Human societies have been evolving for more than 200,000 years. Nomadic families of hunter-gatherers armed with stone spears have developed into industrialized nations armed with nuclear missiles. In the process, occasional contacts between isolated bands have developed into constant exchanges among international networks. Globalization marks the beginning of a tremendous shift past tribal and national boundaries towards a planetary civilization. But it also marks the end of unexplored frontiers and the end of major resource discoveries. With the shrinking of time and space, our species has begun to realize that it lives on a finite planet with limited resources.

Globalization is triggering a profound shift in human consciousness. On one hand we are being forced to realize that we cannot do anything we want — the price of continuing to exploit nature and each other will be our own destruction. On the other hand, we are learning that our differences are less important than our commonalities — because we are all humans, if our species succeeds, our children and grandchildren will lead happy lives; if it fails, they will inhabit a dying world.

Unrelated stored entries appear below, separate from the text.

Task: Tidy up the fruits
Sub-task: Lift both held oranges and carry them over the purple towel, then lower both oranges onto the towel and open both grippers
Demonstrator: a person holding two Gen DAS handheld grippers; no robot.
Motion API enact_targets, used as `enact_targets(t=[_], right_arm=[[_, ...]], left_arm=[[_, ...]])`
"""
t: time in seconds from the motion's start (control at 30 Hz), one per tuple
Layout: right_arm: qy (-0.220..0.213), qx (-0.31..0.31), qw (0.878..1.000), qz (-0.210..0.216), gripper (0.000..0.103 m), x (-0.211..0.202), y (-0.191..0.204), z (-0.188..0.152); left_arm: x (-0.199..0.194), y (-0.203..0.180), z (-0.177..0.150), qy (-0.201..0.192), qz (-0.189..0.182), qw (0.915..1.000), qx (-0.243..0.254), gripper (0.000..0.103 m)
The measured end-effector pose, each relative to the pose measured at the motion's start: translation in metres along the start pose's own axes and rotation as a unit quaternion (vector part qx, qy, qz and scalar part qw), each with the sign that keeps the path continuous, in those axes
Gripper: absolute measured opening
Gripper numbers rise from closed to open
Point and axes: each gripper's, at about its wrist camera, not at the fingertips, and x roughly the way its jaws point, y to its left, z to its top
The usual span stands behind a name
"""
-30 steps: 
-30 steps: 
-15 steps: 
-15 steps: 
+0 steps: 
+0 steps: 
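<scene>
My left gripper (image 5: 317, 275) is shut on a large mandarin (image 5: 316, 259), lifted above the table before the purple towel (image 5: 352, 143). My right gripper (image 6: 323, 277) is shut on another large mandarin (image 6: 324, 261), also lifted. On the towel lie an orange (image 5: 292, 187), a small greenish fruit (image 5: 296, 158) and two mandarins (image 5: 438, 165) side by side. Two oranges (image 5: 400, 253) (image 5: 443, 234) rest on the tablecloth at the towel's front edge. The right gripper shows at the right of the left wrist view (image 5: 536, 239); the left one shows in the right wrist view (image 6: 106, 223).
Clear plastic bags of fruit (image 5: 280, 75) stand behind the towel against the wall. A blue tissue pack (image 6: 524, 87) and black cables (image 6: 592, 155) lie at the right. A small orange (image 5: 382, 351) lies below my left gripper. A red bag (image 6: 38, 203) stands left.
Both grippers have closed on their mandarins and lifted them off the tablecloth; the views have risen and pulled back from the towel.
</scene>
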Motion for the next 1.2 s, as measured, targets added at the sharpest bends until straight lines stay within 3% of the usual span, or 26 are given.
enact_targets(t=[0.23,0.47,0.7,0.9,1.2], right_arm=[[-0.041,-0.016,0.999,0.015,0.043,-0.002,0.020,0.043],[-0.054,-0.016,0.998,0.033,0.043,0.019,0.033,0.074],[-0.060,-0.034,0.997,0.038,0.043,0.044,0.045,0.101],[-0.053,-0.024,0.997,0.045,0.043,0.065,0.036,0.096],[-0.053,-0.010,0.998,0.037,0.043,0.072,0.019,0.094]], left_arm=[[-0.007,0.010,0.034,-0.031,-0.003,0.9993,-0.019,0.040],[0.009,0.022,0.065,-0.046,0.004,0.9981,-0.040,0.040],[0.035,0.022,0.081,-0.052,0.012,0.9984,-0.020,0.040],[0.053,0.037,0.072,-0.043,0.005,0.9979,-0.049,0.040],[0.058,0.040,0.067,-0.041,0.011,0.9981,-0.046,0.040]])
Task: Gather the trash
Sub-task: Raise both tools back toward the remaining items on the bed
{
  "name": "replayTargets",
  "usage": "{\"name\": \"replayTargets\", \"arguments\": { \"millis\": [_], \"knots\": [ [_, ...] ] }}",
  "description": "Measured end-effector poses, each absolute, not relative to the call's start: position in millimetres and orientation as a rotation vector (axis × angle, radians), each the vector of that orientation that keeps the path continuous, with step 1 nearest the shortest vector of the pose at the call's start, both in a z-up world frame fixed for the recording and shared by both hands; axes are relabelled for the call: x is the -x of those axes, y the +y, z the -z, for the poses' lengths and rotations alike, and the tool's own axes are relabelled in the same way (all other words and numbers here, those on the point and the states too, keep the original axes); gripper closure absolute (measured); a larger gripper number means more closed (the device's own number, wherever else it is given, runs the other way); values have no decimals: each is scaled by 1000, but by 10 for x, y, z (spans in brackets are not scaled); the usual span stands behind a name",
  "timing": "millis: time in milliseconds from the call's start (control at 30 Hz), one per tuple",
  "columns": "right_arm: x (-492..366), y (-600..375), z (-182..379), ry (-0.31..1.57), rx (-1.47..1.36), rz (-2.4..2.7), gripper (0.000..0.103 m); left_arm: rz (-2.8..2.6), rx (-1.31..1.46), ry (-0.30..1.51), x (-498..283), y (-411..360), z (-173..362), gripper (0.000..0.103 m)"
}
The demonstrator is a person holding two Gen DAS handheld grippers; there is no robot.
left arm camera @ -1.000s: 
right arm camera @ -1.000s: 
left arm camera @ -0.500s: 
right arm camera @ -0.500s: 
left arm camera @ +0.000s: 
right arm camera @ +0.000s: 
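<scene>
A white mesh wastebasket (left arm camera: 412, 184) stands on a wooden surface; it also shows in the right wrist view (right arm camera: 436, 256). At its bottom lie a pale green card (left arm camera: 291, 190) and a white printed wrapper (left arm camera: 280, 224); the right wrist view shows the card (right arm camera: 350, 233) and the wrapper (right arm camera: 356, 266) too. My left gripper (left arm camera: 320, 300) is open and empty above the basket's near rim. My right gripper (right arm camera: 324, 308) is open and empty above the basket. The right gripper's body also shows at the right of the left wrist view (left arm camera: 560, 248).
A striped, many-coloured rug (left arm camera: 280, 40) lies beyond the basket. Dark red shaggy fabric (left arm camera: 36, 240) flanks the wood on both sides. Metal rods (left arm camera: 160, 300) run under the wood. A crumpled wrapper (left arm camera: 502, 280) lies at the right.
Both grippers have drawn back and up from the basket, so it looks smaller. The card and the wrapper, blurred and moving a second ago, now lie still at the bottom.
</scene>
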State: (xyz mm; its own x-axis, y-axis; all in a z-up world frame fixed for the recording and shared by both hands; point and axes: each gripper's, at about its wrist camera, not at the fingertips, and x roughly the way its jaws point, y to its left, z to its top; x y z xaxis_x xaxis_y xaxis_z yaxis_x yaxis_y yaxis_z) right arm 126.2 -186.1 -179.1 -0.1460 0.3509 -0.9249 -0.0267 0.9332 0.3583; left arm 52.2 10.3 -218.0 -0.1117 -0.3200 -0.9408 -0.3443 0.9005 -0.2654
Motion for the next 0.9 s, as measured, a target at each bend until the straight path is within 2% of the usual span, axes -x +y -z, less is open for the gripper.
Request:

This is a time when we can — and must — make a great turning. The coming global crisis is a critical but inevitable part of the social evolution of our species. Our species has not failed — rather we risk being the victims of our own success. The Industrial Age has not been an evolutionary error, but a necessary stage in human development. It has encouraged the growth of science and technology; it has given most people better and longer lives. However, these benefits have come with enormous environmental and social costs, and the industrial system has now outlived its usefulness.

The continuing development of both destructive and constructive capabilities creates two trends:

• The dominant trend towards collapse — unsustainable consumption and environmental destruction.

• The emerging trend towards transformation — sustainable ideas, values and technologies.

These two trends are the major forces shaping the world today. There is no guarantee that all the necessary elements of a sustainable system will develop quickly enough to prevent irreversible environmental and social damage. Major evolutionary transformations only occur after a critical number of useful paradigm changing developments (functional mutations) have taken place within a biological or social system. If these new system components are compatible, their interactions can begin to change the form and function of the entire system.

All of the key social and technological components of a sustainable system will have to be present before it will be possible for our consumer society to transform itself into a conserver society. For this reason we need to actively support their development. In order to do this we need to understand not only the evolutionary process but also the requirements of a sustainable system.